BRIEF: Give the lines again exactly as they appear below, from the line with "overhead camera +" to the line with "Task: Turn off", both included, and only those lines. Leave every picture out.

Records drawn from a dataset
Segment Open

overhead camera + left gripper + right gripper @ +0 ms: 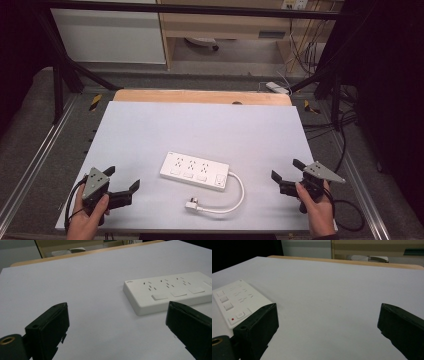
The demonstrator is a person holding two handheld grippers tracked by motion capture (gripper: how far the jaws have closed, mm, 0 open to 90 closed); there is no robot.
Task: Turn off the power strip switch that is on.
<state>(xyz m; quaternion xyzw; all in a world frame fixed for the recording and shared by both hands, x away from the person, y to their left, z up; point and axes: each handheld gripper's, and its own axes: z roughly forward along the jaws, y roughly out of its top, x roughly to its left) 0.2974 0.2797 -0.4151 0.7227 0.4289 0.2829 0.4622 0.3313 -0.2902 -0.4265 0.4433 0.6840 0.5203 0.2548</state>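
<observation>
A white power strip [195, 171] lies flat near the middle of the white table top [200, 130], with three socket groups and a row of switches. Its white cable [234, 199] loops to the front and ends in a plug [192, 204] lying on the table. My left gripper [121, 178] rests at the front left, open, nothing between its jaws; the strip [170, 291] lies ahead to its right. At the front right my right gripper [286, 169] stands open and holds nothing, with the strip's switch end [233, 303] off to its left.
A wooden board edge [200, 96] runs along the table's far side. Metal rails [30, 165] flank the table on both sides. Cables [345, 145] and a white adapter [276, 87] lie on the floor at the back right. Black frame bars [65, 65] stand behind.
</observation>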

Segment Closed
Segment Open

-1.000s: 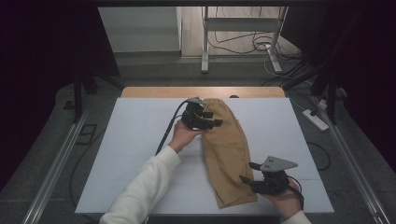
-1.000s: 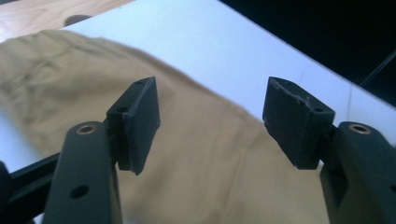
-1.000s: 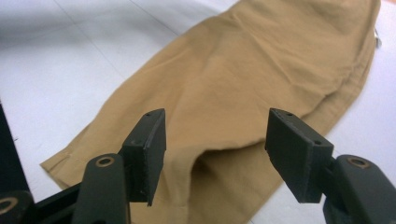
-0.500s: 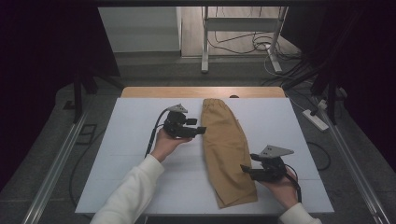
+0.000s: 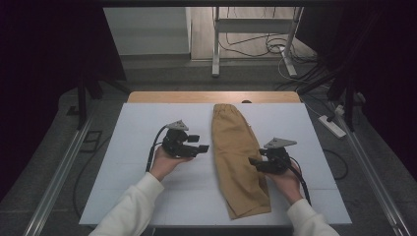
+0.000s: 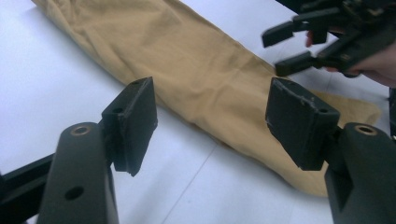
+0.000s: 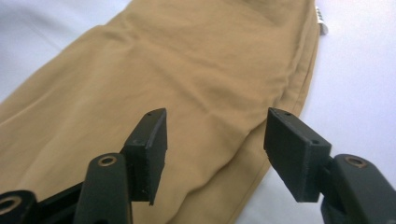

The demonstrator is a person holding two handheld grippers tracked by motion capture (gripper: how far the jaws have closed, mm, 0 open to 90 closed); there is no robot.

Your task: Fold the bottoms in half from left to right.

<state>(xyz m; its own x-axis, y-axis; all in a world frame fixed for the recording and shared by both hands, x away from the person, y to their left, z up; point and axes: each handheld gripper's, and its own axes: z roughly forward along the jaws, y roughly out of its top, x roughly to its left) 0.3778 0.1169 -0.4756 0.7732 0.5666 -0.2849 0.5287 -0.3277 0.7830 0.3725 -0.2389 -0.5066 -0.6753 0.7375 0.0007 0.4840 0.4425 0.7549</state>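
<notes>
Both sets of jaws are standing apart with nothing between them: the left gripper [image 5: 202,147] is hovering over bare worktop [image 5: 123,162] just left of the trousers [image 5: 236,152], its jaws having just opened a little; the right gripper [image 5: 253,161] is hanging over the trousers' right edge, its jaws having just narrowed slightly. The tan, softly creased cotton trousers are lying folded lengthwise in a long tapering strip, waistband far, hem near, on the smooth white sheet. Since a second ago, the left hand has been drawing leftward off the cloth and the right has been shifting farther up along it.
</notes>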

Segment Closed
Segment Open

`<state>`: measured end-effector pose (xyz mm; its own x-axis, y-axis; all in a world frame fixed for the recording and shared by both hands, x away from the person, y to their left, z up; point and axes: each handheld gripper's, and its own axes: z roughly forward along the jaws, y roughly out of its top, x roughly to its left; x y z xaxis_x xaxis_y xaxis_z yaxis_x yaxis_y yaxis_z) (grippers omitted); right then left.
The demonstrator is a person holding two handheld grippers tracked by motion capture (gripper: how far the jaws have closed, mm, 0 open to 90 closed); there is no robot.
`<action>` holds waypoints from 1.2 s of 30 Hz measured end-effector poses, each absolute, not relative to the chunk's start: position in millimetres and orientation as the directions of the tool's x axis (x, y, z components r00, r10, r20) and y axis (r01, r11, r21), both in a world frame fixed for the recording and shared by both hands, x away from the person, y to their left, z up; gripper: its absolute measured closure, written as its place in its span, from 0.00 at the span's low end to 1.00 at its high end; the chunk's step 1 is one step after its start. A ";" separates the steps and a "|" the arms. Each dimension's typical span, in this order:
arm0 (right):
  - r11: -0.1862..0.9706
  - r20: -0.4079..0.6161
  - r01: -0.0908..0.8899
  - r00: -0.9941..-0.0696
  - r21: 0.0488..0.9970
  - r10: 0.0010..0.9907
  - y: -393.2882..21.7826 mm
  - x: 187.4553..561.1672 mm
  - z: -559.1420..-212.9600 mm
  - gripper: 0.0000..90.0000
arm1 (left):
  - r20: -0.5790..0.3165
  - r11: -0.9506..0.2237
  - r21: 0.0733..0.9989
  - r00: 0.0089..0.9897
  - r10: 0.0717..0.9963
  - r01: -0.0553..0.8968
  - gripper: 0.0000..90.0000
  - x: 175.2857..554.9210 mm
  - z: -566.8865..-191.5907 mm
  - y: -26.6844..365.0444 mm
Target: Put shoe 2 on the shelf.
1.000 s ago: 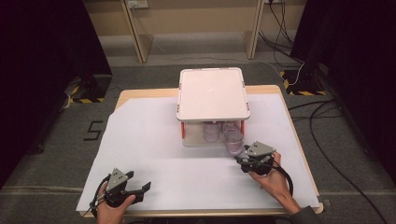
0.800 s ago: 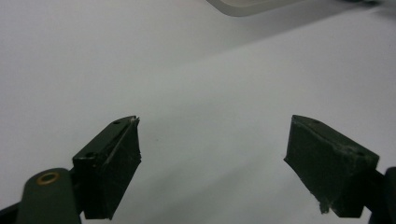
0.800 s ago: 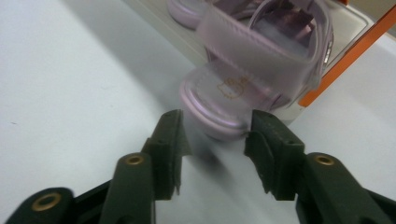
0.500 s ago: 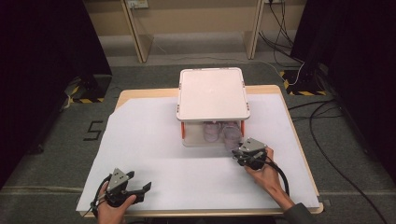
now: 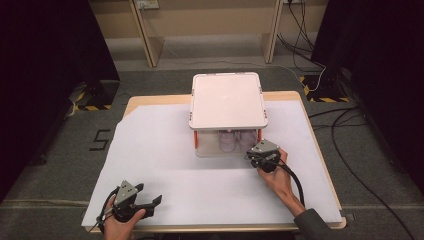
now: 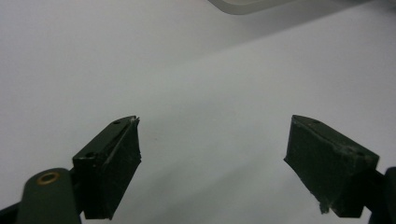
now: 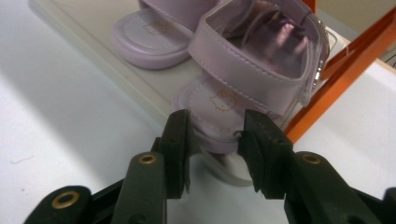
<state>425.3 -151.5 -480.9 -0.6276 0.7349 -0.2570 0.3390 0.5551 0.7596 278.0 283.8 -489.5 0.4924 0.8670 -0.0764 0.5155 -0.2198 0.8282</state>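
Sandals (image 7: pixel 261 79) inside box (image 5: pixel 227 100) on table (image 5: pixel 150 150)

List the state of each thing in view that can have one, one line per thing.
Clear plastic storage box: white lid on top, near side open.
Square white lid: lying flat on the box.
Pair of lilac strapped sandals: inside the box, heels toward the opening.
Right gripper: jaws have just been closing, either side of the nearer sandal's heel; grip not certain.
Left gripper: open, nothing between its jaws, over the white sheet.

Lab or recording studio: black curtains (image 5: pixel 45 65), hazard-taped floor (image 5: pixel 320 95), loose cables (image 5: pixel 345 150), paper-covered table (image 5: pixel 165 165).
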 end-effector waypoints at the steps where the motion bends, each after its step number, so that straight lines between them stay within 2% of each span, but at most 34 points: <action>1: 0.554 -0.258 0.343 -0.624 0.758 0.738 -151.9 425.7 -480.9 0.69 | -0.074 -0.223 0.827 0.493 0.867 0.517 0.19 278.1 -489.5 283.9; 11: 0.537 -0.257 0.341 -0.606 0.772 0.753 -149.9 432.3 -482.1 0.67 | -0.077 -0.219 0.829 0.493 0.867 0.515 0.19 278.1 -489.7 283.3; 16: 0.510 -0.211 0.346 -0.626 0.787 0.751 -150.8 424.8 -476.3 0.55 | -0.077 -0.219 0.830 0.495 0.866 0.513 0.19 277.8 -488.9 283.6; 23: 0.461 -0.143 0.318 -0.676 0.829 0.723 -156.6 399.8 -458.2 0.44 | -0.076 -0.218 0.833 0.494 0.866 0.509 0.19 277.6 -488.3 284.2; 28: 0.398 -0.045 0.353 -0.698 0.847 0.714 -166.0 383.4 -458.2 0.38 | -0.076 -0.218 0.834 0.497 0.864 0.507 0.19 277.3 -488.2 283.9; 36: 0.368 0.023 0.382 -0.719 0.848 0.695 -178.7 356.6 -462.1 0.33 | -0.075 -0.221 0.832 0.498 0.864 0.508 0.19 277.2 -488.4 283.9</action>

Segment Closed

RESULT:
overhead camera + left gripper + right gripper @ +0 ms: 
The demonstrator is a person holding two handheld grippers tracked by motion capture (gripper: how far the jaws have closed, mm, 0 open to 90 closed); there is no robot.
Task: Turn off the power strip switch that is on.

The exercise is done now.